=== Begin Enclosure ===

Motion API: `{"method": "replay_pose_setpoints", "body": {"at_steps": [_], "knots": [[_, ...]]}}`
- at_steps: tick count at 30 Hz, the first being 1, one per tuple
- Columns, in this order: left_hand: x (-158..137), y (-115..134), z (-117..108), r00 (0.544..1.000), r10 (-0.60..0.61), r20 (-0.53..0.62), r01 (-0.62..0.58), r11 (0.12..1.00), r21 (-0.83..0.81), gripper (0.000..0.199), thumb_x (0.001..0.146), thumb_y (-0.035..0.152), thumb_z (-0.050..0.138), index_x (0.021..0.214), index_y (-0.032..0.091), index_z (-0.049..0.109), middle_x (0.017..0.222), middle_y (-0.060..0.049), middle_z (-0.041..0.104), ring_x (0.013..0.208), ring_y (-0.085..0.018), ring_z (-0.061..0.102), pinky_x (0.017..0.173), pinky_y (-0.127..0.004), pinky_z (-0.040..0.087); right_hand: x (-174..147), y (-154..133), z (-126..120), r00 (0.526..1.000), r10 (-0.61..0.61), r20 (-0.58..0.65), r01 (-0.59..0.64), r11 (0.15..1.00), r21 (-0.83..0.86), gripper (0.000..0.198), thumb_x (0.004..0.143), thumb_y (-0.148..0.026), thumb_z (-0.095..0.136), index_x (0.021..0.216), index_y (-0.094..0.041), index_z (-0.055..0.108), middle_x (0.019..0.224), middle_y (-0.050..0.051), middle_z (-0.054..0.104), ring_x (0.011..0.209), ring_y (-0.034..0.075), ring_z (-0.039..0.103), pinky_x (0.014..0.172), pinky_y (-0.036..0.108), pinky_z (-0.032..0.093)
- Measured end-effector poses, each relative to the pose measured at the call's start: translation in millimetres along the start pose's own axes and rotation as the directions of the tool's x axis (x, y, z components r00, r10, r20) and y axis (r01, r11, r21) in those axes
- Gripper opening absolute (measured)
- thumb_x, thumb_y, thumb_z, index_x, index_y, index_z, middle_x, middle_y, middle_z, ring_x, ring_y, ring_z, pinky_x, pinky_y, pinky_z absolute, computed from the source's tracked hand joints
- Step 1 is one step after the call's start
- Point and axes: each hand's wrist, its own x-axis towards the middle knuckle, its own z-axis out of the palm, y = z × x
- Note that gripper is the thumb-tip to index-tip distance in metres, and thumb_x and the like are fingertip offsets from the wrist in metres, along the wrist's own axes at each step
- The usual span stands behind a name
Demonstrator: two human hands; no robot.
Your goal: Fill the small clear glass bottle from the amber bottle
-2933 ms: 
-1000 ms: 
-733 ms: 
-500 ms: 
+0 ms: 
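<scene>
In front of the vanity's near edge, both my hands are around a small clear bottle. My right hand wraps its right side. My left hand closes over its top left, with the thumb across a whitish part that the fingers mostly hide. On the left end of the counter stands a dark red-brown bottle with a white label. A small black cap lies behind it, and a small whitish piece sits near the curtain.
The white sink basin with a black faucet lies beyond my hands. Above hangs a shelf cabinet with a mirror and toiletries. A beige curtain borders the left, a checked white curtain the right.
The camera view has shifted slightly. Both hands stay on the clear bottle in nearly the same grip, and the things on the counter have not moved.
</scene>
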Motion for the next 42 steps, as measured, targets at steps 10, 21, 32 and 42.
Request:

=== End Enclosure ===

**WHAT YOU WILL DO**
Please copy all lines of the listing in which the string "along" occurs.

**PROBLEM SOLUTION**
- Measured end-effector poses, each relative to the pose measured at the call's start: translation in millimetres along the start pose's own axes and rotation as the directions of the tool's x axis (x, y, z components r00, r10, r20) and y axis (r01, r11, r21) in those axes
- Note that gripper is the thumb-tip to index-tip distance in metres, and thumb_x and the like are fingertip offsets from the wrist in metres, along the wrist's own axes at each step

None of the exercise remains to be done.